I detest most power-point presentations, but I understand they have a role if well-done in some settings. Of the three power-point presentations I have ever made, here are the details:
- a presentation at a corporate convention about the state of the economy. I was told I must use power-point for the presentation. It was my first experience with doing up the slides for one. My slides were mostly graphs or condensed tables (large fonts, lots of open space, small amounts of info on each slide) which I then discussed or explained.
- a presentation for a local organization about the financial crisis. Again, very few points per slide, mostly talking points.
- I then used that presentation about the financial crisis as the basis for one of my intro econ lectures last year.

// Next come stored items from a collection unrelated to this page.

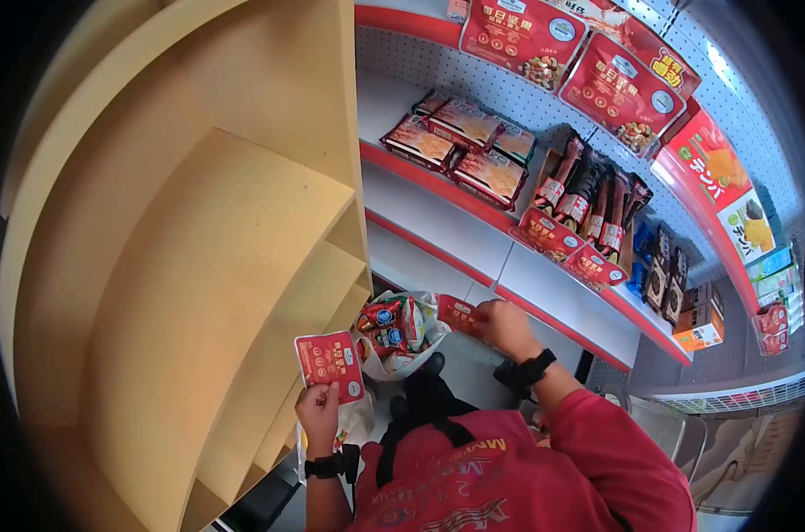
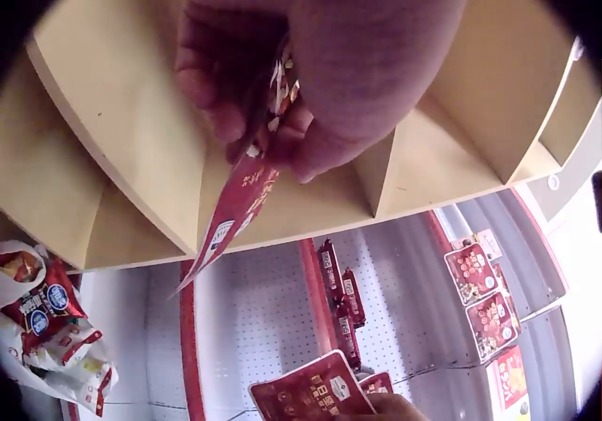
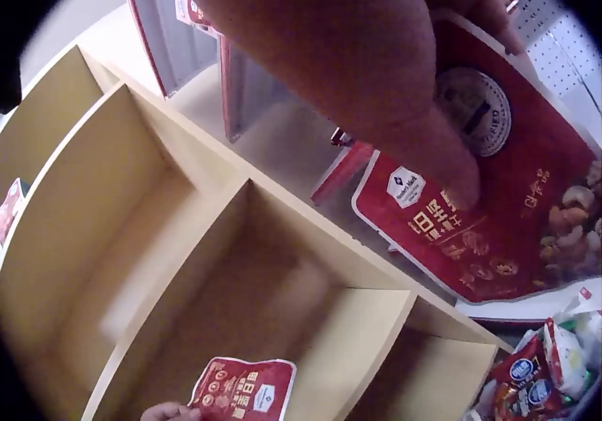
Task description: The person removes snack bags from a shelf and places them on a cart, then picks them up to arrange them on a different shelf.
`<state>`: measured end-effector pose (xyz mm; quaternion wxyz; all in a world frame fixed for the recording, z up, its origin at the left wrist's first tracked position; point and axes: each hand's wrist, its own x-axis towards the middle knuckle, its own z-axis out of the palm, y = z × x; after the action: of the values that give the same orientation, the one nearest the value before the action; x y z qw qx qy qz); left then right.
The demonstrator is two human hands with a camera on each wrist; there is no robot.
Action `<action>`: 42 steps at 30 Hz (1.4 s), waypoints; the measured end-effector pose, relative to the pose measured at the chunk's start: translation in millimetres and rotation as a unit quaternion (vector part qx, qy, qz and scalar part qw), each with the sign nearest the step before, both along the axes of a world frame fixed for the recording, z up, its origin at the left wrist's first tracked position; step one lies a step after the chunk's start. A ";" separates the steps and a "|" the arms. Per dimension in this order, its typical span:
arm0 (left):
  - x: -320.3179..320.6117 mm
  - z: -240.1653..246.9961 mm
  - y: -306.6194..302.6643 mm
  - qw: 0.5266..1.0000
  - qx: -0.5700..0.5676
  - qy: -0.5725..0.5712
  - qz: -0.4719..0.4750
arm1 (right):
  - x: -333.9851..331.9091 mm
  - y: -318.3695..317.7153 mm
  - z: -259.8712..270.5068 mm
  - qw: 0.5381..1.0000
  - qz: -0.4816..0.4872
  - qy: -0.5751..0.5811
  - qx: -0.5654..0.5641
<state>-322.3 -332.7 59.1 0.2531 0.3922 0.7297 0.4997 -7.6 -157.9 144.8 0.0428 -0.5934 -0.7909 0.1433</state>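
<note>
Left-hand packet [image 1: 324, 355] and right-hand packet [image 1: 456, 313], both flat red nut pouches, were held in the air on either side of the white bag [image 1: 389, 369]. One was to the bag's left and a little nearer the person; the other was just to its right, close by the rim in the head view. The left hand [image 1: 317, 410] pinched the lower edge of its packet, thumb on the printed front. The right hand [image 1: 509, 328] pinched the other, its thumb lying across the front. In the bag lay smaller red snack packs [image 1: 386, 317]. Left of the bag rose a pale wooden shelf unit [image 1: 243, 204]. Beyond the bag and to its right ran white display shelving [image 1: 424, 208], bearing biscuit packs [image 1: 489, 175], long stick packs [image 1: 573, 208] and matching nut pouches [image 1: 524, 43].

The step in hand looked to be carrying the pair, neither yet set down; whether they were meant for the bag or a shelf could not be told. The next move seemed to call for placing one packet first while the other stayed pinched, with its printed face outward if a shelf was intended.
</note>
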 end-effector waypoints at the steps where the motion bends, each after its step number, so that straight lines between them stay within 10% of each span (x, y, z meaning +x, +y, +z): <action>1: 2.7 3.1 4.1 1.000 -0.001 0.005 -0.002 | -1.4 1.2 0.4 1.000 0.006 0.008 0.002; 8: 14.1 22.1 34.0 0.998 -0.011 0.028 -0.058 | -1.7 5.9 31.1 0.973 -0.007 0.224 -0.057; 16: 39.2 72.7 48.3 0.975 0.110 0.027 -0.191 | -28.7 -11.1 65.3 0.773 0.047 0.532 -0.342; 20: 50.9 119.0 44.6 0.954 0.077 0.080 -0.280 | -32.6 -22.8 63.8 0.859 0.047 0.447 -0.245; 42: 62.9 143.2 10.5 0.966 0.178 0.052 -0.179 | -10.2 -76.0 85.6 0.883 0.127 0.391 -0.225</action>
<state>-259.4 -322.2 202.3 0.2259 0.5807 0.5589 0.5472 -17.8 -233.9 230.4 0.1953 -0.3769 -0.7251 0.5423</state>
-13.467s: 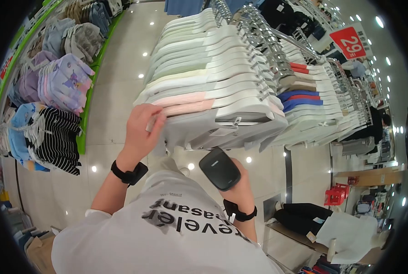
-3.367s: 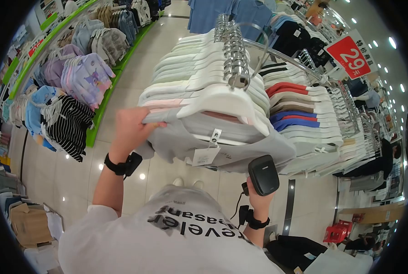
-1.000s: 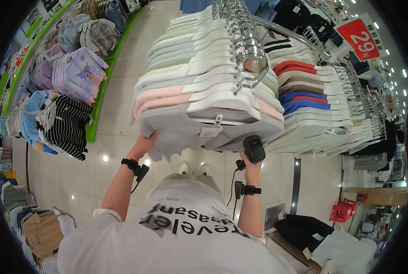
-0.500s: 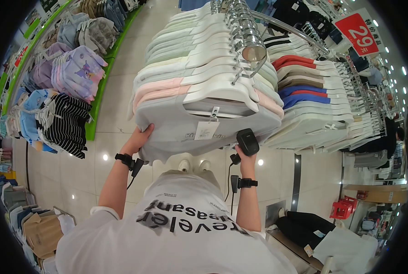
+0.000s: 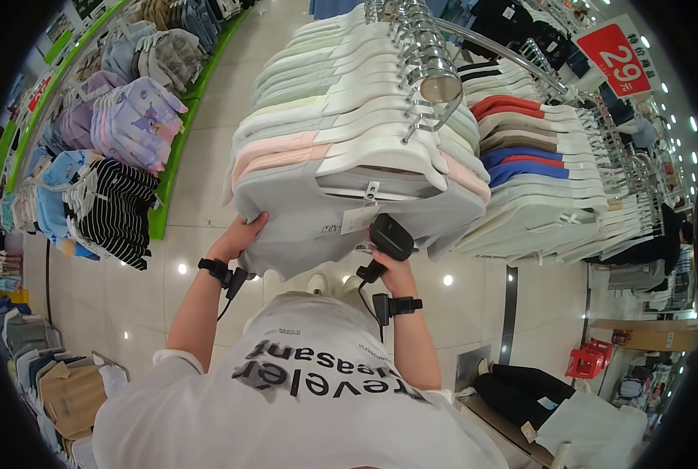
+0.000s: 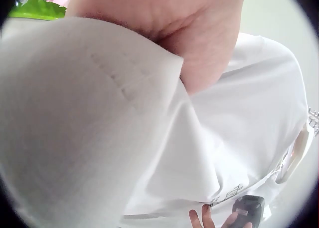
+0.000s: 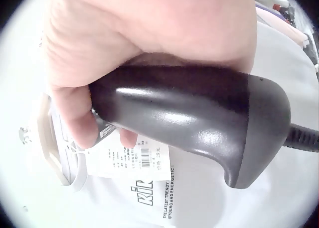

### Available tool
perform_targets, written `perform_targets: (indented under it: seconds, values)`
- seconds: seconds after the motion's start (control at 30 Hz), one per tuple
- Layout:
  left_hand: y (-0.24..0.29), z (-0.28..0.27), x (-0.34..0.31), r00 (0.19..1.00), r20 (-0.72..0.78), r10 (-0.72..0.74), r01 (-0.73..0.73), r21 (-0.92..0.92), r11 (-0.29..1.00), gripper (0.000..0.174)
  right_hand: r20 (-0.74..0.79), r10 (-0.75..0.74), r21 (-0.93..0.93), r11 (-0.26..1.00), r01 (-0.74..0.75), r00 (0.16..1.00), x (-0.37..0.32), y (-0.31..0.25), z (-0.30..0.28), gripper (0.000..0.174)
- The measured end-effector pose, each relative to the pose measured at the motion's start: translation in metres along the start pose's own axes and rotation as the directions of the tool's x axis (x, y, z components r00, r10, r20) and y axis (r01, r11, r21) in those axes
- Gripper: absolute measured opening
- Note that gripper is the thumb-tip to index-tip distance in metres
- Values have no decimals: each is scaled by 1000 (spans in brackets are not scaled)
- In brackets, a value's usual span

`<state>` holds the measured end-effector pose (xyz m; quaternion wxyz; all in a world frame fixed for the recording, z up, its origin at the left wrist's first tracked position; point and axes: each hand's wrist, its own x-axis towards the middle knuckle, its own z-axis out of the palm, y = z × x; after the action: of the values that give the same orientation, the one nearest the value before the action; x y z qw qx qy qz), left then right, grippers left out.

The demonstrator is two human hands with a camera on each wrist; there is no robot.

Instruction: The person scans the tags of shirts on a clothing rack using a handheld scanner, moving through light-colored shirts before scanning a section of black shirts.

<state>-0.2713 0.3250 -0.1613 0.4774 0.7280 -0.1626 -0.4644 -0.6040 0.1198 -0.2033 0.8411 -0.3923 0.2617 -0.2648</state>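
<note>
My left hand point(image 5: 245, 232) grips the side of a light grey T-shirt point(image 5: 286, 207) at the front of a hanging row. In the left wrist view, its pale cloth point(image 6: 99, 108) fills much of the picture below the hand. The shirt hangs on a white hanger point(image 5: 384, 164). In my right hand point(image 5: 396, 273) is a black barcode scanner point(image 5: 392, 237), its head tilted beside a white price tag point(image 5: 357, 220) below the neckline. Closer up, my right fingers wrap the scanner's handle point(image 7: 174, 113), and the printed tag point(image 7: 149, 160) with its barcode shows behind them.
Pink and pale green shirts point(image 5: 286, 98) hang behind the grey one on a chrome rack point(image 5: 513, 55). A second row point(image 5: 544, 195) hangs to the right, under a red price sign point(image 5: 619, 59). Children's clothes point(image 5: 134, 125) line the left. A red basket point(image 5: 590, 359) stands at right.
Over the last second the right hand has carried the scanner left to the tag. The left hand, earlier at the shirt's shoulder, came down its side and has stayed there.
</note>
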Motion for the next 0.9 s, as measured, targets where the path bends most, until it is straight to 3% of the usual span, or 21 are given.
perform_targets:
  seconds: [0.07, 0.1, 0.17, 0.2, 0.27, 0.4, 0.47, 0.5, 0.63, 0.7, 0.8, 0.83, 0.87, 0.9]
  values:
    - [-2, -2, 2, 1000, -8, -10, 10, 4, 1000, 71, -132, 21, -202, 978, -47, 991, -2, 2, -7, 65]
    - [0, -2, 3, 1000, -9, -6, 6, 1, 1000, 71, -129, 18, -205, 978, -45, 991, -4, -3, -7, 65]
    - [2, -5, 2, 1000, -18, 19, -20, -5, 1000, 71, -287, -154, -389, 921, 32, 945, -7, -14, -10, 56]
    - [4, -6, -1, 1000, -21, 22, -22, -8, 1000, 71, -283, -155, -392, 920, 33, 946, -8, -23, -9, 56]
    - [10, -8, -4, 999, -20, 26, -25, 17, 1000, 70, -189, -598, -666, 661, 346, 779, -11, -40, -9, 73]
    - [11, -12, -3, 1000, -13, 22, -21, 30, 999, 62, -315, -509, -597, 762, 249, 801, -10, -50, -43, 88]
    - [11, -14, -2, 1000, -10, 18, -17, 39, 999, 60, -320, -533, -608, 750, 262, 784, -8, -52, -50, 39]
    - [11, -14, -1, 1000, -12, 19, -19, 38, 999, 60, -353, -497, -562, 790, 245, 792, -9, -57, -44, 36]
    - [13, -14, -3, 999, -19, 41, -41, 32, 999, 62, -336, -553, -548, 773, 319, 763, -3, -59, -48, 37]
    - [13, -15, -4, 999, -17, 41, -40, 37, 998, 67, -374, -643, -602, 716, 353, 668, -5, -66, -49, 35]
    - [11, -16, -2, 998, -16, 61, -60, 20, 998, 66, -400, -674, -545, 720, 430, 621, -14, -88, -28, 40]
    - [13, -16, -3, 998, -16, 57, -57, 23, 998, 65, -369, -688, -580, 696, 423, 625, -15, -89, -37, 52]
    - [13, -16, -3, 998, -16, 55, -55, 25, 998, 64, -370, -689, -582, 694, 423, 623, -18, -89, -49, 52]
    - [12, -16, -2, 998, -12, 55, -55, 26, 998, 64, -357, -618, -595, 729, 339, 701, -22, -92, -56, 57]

I especially don't like power point in the classroom. It has the same drawbacks as fancy prepared overheads that we still see in some settings and that were so prevalent back in the 1980s: students don't know whether to copy down what is on the slide or to listen to the prof. And if the prof does little more than read the slides AND make them available online, students might as well take the course online; there is no reason to attend the lecture.
I do make my lecture notes available online. However, these are cryptic notes and are certainly not substitutes for either the textbook or the lectures.
I can readily imagine that some well-prepared powerpoint slides with animation, etc., could help explain some of the concepts better than I do on a chalkboard or using blank transparencies to write my notes on an overhead projector. But these slides need careful development to provide positive learning experiences rather than merely being dazzling displays of graphic design.
What I cannot imagine, though, is giving classes using only overhead slides or powerpoint slides provided by a textbook publisher. When I read this [h/t Craig Newmark], I was flabbergasted. Are there really professors who prepare so poorly and who are so poorly informed that they cannot do any better than read off slides prepared by someone else? Or is it just that they are trained and expected to give such horrible lectures?